Instructions for the task |
The answer is a single figure: how many lines below contain the word "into".
─── Given information ───
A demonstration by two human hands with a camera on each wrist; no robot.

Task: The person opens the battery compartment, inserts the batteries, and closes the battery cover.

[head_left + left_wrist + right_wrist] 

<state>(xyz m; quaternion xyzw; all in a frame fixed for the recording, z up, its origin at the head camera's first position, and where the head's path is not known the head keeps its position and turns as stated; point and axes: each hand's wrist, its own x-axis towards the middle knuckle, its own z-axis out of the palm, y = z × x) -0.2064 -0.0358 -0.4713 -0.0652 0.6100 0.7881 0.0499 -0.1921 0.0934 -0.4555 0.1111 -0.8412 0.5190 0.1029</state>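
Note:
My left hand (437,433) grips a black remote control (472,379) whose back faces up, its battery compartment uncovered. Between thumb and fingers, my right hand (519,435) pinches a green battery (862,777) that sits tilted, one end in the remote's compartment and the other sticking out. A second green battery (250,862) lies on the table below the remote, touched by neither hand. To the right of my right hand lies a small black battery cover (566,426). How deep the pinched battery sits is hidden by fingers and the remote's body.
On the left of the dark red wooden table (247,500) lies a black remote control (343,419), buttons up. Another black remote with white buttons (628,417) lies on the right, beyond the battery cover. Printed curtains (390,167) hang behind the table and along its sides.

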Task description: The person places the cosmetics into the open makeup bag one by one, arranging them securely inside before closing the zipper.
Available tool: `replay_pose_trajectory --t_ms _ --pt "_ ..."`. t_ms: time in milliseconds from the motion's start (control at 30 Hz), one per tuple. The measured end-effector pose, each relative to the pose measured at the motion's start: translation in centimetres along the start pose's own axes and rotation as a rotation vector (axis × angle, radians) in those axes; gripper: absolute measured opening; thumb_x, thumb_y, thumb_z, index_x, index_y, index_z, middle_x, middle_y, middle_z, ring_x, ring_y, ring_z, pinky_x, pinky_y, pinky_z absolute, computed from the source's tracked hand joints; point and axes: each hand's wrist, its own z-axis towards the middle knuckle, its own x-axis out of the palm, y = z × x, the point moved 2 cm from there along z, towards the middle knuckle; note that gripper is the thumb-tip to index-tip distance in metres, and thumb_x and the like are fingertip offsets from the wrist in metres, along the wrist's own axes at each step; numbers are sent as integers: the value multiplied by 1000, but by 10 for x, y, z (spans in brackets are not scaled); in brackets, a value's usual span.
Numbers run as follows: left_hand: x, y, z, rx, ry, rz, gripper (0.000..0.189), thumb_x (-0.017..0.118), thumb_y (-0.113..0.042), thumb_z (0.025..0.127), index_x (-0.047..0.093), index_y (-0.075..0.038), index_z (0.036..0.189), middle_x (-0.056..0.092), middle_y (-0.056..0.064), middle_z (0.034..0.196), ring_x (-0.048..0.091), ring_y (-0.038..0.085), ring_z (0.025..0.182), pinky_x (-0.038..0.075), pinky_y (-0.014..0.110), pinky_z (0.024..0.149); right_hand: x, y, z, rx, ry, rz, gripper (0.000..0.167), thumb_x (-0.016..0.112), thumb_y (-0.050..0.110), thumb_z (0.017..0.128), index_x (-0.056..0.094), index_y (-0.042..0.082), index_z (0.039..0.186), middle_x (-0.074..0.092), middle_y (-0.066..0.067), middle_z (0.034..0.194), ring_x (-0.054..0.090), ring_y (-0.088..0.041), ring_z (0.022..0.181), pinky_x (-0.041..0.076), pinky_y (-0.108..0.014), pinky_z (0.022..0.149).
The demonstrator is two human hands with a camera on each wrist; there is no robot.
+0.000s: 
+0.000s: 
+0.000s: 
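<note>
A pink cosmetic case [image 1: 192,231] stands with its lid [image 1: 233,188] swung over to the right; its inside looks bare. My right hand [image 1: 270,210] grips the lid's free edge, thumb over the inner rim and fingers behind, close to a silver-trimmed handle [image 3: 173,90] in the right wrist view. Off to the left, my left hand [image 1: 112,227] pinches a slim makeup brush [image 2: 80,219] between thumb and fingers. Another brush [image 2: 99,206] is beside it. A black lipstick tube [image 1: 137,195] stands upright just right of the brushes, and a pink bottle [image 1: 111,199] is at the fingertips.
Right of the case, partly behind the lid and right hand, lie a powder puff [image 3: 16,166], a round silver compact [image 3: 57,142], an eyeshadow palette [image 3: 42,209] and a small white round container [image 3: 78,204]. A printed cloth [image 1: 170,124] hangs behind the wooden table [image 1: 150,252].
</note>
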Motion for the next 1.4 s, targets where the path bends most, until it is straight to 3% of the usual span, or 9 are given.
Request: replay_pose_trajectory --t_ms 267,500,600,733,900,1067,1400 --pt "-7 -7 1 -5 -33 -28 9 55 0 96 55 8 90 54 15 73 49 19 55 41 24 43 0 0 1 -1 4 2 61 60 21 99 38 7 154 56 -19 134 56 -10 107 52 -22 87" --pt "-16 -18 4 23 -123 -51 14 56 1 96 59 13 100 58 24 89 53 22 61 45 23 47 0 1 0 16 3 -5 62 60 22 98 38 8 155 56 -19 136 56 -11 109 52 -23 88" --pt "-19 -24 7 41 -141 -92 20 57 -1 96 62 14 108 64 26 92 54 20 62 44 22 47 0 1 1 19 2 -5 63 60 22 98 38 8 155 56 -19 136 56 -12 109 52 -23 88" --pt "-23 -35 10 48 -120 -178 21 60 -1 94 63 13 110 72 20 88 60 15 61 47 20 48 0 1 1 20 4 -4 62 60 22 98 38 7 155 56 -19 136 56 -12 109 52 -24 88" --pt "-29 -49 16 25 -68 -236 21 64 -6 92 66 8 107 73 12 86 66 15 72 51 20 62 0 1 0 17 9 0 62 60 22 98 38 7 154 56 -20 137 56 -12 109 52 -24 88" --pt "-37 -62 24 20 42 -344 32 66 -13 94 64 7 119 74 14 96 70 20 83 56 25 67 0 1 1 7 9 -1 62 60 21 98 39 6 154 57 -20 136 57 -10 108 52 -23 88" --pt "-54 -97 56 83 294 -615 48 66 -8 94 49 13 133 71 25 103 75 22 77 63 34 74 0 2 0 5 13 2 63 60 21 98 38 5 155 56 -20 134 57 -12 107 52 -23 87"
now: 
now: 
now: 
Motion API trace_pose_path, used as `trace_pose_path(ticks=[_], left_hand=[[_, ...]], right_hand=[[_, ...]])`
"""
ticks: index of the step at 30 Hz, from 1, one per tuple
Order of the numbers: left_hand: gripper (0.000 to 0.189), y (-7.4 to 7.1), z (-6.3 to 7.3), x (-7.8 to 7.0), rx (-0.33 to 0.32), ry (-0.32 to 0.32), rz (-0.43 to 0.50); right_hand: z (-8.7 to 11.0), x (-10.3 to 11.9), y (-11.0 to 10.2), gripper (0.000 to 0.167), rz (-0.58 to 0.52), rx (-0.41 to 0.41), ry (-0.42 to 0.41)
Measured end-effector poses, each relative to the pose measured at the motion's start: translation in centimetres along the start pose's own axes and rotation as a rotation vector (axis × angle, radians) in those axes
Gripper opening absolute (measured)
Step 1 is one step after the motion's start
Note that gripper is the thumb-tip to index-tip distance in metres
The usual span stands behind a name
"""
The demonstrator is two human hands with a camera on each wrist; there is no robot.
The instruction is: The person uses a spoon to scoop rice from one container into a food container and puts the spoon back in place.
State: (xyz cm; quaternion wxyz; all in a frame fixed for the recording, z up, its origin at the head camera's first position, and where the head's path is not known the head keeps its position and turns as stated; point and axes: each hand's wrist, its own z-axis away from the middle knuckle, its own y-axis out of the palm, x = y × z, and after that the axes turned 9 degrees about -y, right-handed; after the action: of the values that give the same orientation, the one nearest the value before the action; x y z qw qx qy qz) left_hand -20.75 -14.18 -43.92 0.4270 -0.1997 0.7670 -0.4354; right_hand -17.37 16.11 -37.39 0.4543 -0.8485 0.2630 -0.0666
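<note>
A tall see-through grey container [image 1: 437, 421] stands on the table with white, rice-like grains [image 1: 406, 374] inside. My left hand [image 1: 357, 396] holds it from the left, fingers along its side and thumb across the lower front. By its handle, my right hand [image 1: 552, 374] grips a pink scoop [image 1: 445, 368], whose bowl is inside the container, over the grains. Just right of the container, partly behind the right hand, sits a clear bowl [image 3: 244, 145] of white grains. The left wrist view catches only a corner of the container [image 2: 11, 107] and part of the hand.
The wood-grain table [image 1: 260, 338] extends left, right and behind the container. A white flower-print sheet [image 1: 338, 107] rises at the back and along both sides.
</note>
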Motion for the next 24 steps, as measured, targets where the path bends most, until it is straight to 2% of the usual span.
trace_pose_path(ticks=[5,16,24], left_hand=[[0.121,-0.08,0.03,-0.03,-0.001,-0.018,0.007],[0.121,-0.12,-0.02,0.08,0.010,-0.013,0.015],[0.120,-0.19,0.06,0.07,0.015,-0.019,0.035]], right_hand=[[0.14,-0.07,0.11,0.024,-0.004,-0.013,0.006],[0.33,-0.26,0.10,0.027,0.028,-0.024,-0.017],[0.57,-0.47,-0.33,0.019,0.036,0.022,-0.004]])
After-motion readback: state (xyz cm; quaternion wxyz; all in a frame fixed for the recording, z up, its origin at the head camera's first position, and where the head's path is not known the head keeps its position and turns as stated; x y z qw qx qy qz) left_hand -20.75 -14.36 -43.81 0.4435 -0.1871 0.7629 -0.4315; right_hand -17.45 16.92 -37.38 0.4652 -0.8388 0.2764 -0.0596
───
Result for this task |
2